* STORED DATA
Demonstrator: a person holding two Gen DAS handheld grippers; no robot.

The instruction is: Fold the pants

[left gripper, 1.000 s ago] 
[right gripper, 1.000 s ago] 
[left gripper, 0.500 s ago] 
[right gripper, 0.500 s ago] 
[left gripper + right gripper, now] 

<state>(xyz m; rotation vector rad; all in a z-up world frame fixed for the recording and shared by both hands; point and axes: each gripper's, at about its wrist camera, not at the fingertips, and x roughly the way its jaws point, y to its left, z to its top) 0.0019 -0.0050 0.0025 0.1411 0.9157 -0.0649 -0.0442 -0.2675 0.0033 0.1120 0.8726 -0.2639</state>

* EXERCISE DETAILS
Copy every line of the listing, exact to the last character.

* OUTPUT OF THE TASK
Demonstrator: a person holding two Gen DAS handheld grippers; no robot.

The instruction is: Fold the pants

[left gripper, 1.000 s ago] 
[right gripper, 1.000 s ago] 
[left gripper, 0.500 s ago] 
[right gripper, 0.500 s ago] 
[left gripper + right gripper, now] 

<state>(xyz m; rotation vector rad; all in a z-up world frame fixed for the recording and shared by both hands; point and axes: each gripper's, at about its wrist camera, not at the fingertips, and x roughly the way its jaws point, y to its left, z to its top) 0.0019 -0.0050 0.0025 0.1411 0.9157 -0.0649 -0.0442 -0.2675 0.0033 0.1120 0.8726 -0.2639</state>

This response is complete, and nothing else is pending.